Veterinary doctors essential to the public health and to the development of the Azorean economy
The role of the veterinary doctors is essential to the animal health and, “consequently, to the public health” and to the development of the “economy of the Azores”.
The idea was expressed by the regional director for Agrarian Development, on Thursday in the night in Angra do Heroísmo, in the welcome session to the participants in the 47th Spanish-Portuguese Vet Meeting, in which he represented the regional secretary for Agriculture and Forestry.
According to Joaquim Pires, the nearly 120 professionals of the area who work in public or private services in the Region are responsible, in great part, “for the quality and credibility of the farming products of the Azores”.
Referring to the meeting of Portuguese and Spanish specialists of the specialty that this year takes place in the Azores, the regional director recognized the added value that the meeting represents for the two countries and for the Region, namely as part of the European regulations that, "more and more", demands common proceedings to all the Member-States.

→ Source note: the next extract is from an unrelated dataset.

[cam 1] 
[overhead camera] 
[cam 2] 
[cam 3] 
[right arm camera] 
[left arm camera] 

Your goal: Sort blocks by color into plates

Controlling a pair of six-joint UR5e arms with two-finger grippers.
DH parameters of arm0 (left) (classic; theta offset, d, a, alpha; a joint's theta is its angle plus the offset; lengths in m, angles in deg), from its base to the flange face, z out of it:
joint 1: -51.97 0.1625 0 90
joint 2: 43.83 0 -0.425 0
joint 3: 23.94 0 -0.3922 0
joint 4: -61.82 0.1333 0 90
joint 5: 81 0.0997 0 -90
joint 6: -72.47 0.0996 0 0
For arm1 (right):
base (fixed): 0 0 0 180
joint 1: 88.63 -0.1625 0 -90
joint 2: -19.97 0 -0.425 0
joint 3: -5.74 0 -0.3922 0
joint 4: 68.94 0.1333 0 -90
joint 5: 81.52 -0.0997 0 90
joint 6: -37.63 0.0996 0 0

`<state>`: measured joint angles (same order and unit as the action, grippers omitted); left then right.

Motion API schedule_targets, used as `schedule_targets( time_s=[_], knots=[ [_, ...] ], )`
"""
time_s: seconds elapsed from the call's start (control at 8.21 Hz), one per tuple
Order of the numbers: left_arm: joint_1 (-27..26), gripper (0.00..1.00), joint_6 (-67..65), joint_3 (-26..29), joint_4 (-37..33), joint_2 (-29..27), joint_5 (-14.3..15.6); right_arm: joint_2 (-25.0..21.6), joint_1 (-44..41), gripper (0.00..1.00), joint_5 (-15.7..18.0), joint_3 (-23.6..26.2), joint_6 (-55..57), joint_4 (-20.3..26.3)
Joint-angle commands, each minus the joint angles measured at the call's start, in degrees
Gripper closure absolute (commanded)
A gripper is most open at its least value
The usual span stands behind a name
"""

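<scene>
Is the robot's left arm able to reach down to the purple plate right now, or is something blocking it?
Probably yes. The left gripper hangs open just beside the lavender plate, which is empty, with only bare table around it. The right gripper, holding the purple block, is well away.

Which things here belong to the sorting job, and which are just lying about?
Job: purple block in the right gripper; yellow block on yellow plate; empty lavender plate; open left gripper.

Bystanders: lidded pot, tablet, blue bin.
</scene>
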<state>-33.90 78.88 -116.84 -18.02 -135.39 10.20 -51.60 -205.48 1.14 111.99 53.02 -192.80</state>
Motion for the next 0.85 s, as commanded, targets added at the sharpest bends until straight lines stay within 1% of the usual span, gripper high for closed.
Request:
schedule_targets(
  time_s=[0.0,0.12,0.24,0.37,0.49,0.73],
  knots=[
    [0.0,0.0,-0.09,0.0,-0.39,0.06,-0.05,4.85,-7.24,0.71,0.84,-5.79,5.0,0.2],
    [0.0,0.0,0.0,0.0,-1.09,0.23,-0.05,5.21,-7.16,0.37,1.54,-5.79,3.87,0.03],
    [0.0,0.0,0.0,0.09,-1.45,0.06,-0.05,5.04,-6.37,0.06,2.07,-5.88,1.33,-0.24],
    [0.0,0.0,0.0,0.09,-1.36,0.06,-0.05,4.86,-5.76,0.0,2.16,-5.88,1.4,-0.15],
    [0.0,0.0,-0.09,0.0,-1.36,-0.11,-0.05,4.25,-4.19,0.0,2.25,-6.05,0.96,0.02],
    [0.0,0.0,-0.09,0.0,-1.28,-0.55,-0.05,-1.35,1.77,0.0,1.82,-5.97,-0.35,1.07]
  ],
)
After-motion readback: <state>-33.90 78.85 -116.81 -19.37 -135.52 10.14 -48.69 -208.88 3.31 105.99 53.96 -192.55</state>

In the two days’ meeting in Terceira Island, nearly two ten of Iberian veterinary doctors, accompanied by the general-directors of Veterinary of the two countries, and with the participation of technicians of the specialty of the Azores, deepened subjects connected with ancient and new challenges of the animal health.
Among the subjects in discussion, there are the “bluetongue” disease in bovines, an illness that worries the people in charge at world-wide level, as well as several brucellosis almost completely eradicated in the Azores, tuberculoses and salmonellas, in special in the birds, a recently expressed preoccupation in the directions of the European Community.
In the welcome session the investigator Álvaro Monjardino was the speaker, who spoke about several aspects of the History of the Azores, showing to the Congressmen that the first "colonists" of the archipelago were cattle herds, put in the islands to explore the dense bush and to guarantee the subsistence to the colonists who would come next to occupy the recently discovered lands.